Nella seconda lettura della III domenica di Pasqua, anno B, troviamo questa frase iniziale: «È lui [Gesù Cristo, il giusto] la vittima di espiazione per i nostri peccati; non soltanto per i nostri, ma anche per quelli di tutto il mondo» (1Gv 2,2).
Il termine greco che viene tradotto con «vittima di espiazione» è hilasmos ( ἱλασμὸς ). Questo termine si trova solamente due volte nel NT e sempre nella 1Gv: 2,2; 4,10. L’autore, però, si discosta dall’uso lessicale classico, dove, soprattutto nella forma verbale, si fa riferimento ad un’azione che tende ad ottenere una riconciliazione con la divinità. L’uso di 1Gv 2,2, ma specialmente in 1Gv 4,10 mostra che il soggetto dell’azione è Dio stesso, tanto da «mandare il Figlio come hilasmos», spinto dall’amore verso l’umanità. Non vi è quindi nessun cambiamento nel cuore di Dio: il suo amore verso l’umanità lo spinge alla donazione del Figlio per dare vita a un amore perfetto nella reciprocità.

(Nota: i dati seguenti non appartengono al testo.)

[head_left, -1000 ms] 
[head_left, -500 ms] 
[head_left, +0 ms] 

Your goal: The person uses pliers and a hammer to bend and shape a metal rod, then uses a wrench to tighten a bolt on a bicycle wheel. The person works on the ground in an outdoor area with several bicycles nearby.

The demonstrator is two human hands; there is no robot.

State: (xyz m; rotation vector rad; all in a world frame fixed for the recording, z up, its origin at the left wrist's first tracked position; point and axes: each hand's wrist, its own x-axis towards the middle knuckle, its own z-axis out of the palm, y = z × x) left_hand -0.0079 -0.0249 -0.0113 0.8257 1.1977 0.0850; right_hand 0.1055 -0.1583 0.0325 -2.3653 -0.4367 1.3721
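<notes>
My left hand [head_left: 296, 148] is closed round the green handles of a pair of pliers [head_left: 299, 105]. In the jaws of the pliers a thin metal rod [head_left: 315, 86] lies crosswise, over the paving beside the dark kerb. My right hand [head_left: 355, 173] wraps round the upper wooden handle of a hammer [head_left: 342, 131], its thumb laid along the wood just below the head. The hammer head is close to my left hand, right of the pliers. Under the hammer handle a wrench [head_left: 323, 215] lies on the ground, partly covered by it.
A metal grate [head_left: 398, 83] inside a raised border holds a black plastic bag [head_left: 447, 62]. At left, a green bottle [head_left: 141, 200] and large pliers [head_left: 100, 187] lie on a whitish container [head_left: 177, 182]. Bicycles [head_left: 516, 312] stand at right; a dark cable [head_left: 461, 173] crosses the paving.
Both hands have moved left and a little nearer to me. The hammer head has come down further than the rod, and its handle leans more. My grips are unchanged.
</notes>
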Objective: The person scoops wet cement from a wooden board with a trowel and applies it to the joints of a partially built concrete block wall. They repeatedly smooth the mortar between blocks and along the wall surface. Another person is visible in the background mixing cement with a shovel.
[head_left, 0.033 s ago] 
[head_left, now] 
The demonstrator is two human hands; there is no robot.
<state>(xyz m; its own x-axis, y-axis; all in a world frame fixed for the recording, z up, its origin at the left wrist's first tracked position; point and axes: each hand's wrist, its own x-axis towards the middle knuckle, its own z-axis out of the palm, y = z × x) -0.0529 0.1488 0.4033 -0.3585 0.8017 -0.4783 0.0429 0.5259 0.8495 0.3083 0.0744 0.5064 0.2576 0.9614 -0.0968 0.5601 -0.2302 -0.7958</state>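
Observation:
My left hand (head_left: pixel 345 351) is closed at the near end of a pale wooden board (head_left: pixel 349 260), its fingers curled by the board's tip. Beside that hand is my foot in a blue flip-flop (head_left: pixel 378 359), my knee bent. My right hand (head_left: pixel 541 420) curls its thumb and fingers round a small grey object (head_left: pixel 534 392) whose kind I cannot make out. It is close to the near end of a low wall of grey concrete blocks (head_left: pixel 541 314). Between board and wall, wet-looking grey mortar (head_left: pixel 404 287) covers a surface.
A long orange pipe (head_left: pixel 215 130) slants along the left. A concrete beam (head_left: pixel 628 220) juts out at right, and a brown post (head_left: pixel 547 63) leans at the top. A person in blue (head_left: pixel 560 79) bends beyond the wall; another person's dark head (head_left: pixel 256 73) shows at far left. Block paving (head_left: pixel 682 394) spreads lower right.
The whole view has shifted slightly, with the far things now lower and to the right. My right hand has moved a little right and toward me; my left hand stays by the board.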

Vittima di espiazione, dunque? Manteniamo pure l’espressione per non domenticare la tragica realtà della croce. Tuttavia dobbiamo ricoprire ogni realtà con un manto di amore che trasforma. Il termine usato dalla versione greca della Scrittura ebraica fa riferimento all’idea di ricoprire, come il coperchio dell’arca dell’Alleanza [ hilastêrion – ἱλαστήριον ]. Nella forza dello Spirito siamo davanti ad un amore che ricopre trasformando, ricreando coloro che ne sono ricoperti ad immagine dell’Amore stesso.